Need to Appreciate and Assess

  • The normal pancreas is much harder to visualise than an abnormal pancreas
  • The pancreatic size, shape and echotexture can be an indicator of disease if considered to be abnormal
  • The left limb is easier to see in cats than the right limb but is harder to see in dogs because of the likelihood of gas in the stomach and transverse colon.
  • The right limb is the larger of the two pancreatic limbs in the canine patient.
  • In cats, the right limb of the pancreas extends along the descending duodenum and then turns back on itself in a ‘hook’ shape.
  • The pancreatic duct is often seen in the feline pancreas and can be used as a landmark in the difficult-to-see normal isoechoic pancreas.
  • The body of the pancreas connects the two pancreatic limbs and if you have followed both limbs in a long axis from one to the other, you will have included the body in your evaluation.
  • It is possible to have evidence of disease in one limb and not the other.
  • A pancreas which looks normal on ultrasound does not exclude disease because it can take time for the disease process to manifest itself visually.
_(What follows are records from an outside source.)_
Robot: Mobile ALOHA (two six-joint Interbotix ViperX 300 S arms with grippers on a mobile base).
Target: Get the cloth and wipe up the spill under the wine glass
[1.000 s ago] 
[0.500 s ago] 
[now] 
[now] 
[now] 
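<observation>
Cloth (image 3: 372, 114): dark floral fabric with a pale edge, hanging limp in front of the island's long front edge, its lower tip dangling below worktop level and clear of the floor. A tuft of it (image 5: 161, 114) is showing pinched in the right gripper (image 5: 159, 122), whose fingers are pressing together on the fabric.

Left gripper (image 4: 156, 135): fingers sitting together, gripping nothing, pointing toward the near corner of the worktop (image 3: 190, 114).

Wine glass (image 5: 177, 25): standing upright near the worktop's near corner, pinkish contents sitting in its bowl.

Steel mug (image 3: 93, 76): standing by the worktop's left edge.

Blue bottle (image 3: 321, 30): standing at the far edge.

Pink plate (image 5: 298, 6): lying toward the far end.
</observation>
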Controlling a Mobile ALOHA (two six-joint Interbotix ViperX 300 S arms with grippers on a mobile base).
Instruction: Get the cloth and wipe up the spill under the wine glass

Always take into consideration clinical signs and any lab findings and repeating the scan sometime later may show different appearances.

Now you need to practice, practice and practice more – focus solely on scanning all the structures in Step 2 in a comprehensive and systematic manner.

Measure any abnormal variants.

Don’t forget to optimise your image as you go and take correctly annotated, representative images of the structures under examination.